**What you are asked to do**
Find the lines of the listing that contain the string "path", and return them.

**Records for the exercise**
══════════════════════════════

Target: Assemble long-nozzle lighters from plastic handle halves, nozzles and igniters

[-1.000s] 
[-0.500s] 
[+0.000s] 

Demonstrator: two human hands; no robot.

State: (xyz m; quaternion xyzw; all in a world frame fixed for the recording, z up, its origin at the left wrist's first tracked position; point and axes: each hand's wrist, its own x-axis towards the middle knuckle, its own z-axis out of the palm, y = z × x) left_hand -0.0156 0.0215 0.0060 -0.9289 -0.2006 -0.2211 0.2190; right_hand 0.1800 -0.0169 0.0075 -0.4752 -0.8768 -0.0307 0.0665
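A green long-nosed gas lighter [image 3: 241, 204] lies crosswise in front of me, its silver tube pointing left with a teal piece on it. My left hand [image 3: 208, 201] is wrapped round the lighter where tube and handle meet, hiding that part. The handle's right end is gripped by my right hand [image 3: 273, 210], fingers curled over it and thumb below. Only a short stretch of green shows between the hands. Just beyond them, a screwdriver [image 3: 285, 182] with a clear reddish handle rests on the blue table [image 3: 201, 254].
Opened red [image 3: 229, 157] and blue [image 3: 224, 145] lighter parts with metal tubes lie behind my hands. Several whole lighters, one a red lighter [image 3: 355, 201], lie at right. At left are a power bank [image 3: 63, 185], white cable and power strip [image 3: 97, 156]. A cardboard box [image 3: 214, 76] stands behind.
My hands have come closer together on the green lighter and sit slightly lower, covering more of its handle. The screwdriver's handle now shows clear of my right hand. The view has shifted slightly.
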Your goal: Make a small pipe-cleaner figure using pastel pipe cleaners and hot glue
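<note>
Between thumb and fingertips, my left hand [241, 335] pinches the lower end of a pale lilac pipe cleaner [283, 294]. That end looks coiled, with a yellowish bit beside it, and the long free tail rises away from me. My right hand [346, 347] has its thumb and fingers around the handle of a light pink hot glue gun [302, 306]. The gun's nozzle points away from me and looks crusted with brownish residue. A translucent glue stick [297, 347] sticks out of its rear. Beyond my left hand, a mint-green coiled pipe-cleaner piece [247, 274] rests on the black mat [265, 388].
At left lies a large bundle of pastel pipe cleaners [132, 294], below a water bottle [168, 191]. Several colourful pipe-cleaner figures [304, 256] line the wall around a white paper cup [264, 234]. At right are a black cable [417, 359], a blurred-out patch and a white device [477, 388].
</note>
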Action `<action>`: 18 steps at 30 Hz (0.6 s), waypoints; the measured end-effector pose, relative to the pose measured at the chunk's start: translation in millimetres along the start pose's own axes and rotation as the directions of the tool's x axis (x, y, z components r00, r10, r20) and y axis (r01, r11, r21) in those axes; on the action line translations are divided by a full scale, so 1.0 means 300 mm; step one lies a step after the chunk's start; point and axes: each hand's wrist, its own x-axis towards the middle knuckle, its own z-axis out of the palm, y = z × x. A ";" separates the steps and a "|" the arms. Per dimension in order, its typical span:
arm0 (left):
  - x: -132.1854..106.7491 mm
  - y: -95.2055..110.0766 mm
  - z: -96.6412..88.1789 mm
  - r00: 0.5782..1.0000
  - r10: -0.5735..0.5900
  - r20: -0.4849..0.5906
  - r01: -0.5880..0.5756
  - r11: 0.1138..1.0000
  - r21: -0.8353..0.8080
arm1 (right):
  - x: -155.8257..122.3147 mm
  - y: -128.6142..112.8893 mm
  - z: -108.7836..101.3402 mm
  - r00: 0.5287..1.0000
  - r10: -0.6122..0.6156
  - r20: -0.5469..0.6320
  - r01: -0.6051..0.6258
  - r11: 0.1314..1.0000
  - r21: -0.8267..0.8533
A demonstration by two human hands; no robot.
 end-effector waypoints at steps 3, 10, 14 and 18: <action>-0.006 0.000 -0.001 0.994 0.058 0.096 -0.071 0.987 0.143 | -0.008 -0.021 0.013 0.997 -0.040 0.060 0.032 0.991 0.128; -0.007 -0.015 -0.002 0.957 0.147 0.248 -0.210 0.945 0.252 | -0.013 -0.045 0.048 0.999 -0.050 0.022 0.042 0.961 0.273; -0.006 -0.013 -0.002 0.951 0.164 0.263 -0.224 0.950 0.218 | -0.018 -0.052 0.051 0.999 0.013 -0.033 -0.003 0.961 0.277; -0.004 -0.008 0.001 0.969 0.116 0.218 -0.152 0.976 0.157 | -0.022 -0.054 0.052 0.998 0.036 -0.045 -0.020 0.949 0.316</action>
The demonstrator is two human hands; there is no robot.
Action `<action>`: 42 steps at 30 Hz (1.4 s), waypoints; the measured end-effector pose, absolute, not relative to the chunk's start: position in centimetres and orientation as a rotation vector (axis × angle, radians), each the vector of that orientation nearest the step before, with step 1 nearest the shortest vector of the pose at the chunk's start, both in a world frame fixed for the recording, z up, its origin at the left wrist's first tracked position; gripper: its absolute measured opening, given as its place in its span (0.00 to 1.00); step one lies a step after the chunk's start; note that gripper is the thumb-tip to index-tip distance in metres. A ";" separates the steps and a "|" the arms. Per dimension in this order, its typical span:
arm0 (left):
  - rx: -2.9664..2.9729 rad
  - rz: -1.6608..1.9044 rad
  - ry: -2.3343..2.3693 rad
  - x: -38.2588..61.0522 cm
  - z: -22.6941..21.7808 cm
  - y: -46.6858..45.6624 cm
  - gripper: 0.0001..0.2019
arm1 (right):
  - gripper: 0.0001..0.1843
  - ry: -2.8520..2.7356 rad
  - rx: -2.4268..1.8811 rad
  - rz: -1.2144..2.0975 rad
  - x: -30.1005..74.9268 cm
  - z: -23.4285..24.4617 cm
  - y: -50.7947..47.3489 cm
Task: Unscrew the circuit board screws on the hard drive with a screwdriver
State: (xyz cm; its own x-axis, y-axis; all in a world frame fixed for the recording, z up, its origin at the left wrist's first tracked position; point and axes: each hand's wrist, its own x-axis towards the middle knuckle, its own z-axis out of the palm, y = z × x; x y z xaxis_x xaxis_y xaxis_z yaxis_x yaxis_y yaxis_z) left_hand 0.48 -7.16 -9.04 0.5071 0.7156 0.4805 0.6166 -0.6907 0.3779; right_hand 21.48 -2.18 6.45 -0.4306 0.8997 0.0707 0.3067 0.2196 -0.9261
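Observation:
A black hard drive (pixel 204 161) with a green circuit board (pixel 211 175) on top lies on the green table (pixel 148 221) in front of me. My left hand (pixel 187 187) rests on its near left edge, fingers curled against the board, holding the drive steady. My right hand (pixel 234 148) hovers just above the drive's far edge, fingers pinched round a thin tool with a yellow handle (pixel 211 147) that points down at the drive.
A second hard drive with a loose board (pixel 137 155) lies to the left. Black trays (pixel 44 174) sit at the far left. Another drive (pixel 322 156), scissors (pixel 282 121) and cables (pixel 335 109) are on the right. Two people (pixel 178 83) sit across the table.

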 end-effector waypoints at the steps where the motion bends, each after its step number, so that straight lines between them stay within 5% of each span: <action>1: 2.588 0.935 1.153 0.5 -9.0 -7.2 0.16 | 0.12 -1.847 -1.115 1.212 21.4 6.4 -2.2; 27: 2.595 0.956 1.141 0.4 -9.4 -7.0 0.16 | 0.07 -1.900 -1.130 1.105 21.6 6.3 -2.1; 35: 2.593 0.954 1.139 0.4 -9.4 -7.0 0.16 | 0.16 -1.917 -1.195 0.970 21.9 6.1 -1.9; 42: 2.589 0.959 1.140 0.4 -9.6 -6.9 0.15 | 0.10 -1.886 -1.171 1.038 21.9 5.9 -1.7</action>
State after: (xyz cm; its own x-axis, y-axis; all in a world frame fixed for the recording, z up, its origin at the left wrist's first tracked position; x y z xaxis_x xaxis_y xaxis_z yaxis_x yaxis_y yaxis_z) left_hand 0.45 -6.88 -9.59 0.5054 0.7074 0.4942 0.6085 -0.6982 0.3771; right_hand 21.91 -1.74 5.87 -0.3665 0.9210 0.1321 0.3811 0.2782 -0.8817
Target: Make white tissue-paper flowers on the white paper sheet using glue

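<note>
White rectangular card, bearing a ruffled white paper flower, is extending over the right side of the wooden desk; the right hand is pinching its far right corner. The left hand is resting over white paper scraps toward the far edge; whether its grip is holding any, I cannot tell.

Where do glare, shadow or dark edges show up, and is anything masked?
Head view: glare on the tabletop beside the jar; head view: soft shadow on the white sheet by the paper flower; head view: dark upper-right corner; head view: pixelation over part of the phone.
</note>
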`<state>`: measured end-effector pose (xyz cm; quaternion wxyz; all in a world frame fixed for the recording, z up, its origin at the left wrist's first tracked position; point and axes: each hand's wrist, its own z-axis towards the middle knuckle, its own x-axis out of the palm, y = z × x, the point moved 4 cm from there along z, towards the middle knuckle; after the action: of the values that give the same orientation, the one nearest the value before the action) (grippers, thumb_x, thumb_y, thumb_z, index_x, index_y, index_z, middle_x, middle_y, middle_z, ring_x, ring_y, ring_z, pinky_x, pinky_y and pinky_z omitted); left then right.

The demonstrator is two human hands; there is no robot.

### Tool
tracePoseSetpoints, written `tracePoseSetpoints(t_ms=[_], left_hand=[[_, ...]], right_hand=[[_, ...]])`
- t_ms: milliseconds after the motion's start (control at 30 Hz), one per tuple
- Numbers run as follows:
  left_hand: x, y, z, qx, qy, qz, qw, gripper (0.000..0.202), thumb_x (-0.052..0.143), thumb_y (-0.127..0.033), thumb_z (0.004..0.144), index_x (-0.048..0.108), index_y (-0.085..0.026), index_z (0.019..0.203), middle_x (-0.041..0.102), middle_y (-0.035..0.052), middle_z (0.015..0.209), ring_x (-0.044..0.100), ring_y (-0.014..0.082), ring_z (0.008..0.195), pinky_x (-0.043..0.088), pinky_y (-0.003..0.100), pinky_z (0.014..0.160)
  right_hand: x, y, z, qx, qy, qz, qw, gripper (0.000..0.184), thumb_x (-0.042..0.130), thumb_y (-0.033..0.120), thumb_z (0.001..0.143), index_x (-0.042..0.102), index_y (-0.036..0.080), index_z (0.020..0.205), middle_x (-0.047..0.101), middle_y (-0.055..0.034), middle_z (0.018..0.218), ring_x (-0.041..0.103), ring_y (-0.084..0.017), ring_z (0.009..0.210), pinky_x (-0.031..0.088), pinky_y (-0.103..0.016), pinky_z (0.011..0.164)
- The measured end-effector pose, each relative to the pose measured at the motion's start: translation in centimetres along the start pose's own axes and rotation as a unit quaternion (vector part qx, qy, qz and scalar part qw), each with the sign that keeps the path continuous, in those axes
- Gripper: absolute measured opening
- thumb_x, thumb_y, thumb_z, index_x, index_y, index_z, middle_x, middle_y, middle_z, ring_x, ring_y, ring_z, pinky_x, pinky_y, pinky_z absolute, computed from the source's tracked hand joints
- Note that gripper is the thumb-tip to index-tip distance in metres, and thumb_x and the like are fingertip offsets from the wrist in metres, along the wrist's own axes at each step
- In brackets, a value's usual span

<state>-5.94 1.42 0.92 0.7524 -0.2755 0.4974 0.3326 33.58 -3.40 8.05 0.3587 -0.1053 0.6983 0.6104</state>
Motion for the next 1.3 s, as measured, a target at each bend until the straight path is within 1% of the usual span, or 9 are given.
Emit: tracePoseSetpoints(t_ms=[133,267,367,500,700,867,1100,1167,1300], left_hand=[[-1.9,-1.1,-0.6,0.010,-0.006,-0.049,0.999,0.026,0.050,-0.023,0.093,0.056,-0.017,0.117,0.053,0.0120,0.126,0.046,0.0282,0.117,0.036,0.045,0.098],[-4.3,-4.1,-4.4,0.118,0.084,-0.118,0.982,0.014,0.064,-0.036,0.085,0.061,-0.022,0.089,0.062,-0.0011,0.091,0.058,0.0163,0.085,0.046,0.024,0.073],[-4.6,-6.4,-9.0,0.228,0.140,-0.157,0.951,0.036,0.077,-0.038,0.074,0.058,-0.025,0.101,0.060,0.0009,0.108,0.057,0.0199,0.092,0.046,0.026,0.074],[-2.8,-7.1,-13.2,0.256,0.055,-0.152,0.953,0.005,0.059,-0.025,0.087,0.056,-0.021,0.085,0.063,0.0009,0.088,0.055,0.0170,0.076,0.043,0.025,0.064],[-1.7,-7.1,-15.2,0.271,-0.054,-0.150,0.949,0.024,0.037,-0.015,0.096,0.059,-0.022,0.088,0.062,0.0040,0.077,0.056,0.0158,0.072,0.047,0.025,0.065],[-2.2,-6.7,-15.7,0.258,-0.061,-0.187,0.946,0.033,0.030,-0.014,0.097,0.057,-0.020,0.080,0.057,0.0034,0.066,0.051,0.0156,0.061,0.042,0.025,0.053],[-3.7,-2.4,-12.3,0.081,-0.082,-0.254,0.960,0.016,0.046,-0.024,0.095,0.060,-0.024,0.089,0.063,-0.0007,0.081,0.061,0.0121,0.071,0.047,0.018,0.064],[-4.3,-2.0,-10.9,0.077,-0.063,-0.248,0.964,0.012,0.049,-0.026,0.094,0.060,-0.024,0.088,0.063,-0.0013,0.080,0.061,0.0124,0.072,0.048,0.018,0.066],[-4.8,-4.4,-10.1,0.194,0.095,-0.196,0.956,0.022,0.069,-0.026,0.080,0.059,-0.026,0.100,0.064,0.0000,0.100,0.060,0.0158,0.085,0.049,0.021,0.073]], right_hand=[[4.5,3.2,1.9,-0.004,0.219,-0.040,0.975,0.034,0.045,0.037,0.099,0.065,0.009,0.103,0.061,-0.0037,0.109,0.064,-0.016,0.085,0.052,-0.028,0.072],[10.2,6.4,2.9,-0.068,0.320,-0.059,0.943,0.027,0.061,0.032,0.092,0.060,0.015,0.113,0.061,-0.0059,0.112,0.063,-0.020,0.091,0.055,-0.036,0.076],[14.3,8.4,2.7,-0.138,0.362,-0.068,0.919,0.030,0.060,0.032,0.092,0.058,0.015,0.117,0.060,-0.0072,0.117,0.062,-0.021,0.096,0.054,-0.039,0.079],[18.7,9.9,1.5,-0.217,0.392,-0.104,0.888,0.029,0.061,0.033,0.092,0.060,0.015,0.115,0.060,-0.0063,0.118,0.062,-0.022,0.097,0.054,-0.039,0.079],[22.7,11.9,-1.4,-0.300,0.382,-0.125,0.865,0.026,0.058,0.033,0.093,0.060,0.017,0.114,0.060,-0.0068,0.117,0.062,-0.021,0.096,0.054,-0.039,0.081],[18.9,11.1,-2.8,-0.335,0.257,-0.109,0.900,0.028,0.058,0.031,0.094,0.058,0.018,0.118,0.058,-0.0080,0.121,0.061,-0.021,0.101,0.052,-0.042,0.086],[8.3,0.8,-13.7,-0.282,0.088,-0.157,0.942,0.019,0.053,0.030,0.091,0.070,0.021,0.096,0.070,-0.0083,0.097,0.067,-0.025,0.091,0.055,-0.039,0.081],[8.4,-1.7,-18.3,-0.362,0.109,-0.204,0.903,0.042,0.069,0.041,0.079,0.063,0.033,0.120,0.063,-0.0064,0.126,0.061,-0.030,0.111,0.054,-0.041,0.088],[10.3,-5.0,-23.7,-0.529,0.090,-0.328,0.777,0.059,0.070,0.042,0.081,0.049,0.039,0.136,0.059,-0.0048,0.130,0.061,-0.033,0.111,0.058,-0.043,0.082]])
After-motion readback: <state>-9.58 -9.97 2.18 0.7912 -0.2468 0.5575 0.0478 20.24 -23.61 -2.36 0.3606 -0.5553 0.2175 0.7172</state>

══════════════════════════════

**Your solution**
- The measured end-effector pose, each relative to the pose measured at the motion's start: translation in centimetres along the start pose's own axes and rotation as a unit quaternion (vector part qx, qy, qz and scalar part qw), each with the sign that keeps the path continuous, in those axes
Motion for the next 1.3 s, as measured, a target at each bend until the straight path is within 1% of the usual span, or 9 are given.

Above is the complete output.